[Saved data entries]

== Segment start ==

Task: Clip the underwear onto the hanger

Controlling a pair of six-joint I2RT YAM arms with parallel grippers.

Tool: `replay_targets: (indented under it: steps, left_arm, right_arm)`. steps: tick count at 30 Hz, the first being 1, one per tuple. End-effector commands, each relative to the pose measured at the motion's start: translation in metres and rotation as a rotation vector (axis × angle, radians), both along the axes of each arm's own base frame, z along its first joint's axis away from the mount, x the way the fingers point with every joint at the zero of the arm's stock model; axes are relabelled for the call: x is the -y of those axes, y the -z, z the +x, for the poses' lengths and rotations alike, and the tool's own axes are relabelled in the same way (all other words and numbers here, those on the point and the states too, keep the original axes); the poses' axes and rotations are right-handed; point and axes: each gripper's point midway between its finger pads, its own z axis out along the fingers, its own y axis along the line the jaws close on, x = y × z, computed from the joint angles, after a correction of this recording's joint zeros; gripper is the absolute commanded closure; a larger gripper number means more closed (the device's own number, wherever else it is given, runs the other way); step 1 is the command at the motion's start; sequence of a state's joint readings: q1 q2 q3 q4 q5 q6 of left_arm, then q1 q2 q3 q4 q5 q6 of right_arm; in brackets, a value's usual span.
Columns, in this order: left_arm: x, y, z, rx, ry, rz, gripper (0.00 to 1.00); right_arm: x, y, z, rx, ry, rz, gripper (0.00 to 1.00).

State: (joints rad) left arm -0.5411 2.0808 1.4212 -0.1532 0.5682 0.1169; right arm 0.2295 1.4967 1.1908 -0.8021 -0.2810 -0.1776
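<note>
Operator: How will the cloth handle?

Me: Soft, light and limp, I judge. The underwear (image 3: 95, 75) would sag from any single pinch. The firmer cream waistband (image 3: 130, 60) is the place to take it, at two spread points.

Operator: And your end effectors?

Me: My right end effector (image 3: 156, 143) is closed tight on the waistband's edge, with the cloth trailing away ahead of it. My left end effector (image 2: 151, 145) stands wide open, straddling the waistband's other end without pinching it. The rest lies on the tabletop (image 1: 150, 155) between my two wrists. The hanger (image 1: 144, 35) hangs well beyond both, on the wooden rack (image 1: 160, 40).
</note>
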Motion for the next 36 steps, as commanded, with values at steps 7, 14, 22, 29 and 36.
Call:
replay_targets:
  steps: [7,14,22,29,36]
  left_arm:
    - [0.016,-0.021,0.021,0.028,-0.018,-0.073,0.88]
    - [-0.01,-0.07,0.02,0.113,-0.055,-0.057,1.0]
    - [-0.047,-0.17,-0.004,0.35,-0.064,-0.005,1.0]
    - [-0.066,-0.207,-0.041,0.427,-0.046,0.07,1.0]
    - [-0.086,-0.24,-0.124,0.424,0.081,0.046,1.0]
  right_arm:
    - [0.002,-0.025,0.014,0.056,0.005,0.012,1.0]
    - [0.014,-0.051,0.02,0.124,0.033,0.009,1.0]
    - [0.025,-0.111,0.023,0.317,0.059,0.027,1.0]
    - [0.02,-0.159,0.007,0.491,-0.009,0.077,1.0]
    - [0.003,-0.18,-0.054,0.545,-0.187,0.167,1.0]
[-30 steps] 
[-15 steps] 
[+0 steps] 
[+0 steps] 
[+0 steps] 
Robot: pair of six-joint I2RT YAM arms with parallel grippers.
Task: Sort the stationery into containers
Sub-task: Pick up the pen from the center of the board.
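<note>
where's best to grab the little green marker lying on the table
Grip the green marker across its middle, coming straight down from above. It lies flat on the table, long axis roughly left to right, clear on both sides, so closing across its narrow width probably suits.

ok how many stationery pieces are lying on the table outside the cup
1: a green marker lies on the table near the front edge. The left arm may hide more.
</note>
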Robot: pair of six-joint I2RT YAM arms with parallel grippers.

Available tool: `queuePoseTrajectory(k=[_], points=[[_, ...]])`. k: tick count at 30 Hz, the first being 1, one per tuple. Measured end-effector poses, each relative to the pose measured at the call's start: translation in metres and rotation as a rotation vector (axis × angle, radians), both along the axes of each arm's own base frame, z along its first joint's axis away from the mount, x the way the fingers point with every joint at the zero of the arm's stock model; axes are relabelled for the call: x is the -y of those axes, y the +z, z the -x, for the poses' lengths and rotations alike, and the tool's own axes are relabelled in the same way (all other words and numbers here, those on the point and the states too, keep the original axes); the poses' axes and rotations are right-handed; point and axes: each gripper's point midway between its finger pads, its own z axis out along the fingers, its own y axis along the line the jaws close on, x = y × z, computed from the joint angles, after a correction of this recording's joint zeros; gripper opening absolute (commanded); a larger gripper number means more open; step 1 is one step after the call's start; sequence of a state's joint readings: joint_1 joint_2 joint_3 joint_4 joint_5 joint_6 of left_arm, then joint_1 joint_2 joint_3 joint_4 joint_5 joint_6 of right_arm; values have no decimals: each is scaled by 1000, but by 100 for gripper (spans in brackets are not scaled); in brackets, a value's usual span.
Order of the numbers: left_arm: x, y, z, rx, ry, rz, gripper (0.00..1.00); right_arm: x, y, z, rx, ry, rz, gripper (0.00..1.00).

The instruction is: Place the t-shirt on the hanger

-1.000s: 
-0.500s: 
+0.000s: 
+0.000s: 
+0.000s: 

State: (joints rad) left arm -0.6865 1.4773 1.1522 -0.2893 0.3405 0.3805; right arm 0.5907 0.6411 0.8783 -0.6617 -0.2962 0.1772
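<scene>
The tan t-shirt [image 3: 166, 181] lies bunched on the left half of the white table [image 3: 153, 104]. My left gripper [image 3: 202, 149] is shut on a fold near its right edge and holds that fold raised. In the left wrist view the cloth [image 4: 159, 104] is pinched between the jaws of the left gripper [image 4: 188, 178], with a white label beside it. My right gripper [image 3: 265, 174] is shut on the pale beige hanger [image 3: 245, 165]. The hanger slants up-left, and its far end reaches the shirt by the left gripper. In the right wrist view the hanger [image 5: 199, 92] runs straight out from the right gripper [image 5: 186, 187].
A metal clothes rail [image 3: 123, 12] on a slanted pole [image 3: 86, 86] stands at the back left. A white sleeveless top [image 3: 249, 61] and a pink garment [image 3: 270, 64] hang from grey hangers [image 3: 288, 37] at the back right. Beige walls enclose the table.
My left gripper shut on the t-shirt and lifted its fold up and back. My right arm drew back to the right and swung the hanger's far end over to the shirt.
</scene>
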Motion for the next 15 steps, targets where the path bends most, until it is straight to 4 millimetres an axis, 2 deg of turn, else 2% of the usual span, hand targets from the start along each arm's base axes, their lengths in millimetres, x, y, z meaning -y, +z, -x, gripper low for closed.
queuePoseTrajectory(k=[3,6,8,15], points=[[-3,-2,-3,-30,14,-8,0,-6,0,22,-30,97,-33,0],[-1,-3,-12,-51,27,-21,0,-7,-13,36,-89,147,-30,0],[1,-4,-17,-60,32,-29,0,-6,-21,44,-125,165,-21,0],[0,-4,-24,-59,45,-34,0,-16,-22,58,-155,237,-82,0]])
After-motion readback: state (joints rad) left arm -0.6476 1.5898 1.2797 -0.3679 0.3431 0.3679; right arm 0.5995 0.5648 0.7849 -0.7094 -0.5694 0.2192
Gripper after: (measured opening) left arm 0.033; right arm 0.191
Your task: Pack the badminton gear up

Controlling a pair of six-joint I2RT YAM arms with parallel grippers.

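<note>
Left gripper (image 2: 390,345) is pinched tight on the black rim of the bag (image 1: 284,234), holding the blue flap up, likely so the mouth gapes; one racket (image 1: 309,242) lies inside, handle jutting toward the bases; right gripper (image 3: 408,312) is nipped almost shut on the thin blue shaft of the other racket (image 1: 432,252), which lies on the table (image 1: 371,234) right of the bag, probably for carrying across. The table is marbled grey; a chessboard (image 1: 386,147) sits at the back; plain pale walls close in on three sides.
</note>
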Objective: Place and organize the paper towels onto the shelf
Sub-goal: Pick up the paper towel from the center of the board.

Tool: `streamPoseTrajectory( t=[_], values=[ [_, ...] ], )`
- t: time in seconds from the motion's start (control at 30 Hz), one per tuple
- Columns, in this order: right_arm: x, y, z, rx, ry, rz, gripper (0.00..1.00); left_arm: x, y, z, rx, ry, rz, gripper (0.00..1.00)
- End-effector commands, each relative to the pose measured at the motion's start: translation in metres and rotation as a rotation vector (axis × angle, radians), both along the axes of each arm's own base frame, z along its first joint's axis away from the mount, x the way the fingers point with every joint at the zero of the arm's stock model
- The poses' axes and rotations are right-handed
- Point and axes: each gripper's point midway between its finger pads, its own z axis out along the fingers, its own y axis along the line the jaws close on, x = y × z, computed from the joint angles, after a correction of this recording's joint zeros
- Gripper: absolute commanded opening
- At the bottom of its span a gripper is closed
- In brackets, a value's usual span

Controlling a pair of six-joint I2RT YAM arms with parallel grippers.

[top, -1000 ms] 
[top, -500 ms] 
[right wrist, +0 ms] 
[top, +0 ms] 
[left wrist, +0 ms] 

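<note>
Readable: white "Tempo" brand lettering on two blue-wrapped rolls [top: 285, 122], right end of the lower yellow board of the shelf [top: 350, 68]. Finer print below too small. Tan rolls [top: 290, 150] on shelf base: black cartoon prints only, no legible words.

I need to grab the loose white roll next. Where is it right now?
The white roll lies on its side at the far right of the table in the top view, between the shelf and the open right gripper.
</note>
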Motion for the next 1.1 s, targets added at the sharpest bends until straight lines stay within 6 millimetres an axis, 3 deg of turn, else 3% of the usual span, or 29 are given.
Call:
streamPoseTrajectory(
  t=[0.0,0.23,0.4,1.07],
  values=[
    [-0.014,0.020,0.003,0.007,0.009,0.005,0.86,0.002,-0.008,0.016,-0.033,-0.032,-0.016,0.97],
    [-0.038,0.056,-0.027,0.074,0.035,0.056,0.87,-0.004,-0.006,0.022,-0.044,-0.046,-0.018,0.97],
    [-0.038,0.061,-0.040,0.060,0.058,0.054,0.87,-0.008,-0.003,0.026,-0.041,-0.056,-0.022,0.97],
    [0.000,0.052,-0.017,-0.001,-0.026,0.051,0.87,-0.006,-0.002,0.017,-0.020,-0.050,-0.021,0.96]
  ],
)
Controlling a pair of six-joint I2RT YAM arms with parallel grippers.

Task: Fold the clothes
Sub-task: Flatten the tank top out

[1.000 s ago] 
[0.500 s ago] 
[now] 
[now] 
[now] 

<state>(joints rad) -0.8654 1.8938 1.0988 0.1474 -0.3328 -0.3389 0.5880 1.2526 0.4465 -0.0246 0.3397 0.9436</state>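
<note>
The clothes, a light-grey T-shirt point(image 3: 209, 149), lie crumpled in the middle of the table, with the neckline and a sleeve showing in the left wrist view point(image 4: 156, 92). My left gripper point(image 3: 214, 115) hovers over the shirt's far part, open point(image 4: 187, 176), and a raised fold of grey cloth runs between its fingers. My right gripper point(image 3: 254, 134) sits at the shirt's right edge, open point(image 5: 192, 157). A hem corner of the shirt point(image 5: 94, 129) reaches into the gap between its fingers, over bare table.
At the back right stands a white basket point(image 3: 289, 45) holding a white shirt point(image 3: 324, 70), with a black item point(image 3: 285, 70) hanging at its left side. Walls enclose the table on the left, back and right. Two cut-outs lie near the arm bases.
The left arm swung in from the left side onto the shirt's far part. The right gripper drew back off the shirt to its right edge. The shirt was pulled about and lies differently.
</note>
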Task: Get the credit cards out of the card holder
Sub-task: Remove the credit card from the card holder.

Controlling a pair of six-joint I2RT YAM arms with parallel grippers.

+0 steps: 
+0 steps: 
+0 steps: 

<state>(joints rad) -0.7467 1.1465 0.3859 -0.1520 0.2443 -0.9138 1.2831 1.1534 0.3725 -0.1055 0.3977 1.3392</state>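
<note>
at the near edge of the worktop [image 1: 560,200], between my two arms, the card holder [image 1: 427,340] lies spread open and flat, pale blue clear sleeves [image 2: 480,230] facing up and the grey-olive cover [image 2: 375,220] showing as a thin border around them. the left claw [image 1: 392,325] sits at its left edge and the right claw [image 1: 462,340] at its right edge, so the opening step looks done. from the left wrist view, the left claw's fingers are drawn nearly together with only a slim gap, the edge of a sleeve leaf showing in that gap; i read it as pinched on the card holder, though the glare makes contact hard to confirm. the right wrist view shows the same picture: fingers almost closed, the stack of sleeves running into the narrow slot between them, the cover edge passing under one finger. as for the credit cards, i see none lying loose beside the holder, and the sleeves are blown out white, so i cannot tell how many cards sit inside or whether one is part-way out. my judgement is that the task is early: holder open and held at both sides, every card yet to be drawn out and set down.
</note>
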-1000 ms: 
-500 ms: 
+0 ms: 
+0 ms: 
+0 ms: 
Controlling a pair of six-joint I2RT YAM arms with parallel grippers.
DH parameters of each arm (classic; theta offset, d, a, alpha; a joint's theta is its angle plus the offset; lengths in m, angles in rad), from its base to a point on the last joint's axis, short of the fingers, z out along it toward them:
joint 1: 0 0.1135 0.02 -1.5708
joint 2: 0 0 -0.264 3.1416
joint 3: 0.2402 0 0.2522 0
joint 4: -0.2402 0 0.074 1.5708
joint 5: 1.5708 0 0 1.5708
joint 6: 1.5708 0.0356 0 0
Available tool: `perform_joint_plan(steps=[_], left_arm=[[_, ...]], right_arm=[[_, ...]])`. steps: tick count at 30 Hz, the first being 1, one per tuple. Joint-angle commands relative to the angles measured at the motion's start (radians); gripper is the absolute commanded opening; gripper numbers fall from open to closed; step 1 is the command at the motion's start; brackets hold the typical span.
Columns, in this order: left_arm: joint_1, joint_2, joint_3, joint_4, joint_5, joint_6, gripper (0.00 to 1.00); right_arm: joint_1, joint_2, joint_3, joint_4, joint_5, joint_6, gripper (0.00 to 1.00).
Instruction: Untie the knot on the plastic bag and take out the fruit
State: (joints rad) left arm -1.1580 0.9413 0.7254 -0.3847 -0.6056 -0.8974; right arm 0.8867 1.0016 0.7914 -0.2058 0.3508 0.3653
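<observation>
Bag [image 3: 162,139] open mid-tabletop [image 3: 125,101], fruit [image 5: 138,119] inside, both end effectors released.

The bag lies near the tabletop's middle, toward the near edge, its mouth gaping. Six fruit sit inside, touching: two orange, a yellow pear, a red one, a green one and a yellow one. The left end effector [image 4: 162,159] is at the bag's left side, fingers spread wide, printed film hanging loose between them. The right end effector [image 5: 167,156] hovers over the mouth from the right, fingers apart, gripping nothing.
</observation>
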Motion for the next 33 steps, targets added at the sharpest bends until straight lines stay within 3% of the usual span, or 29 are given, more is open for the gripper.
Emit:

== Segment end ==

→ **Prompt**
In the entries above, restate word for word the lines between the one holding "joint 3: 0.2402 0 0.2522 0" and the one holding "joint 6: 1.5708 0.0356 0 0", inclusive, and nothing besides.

→ **Solution for this task**
joint 3: 0.2402 0 0.2522 0
joint 4: -0.2402 0 0.074 1.5708
joint 5: 1.5708 0 0 1.5708
joint 6: 1.5708 0.0356 0 0

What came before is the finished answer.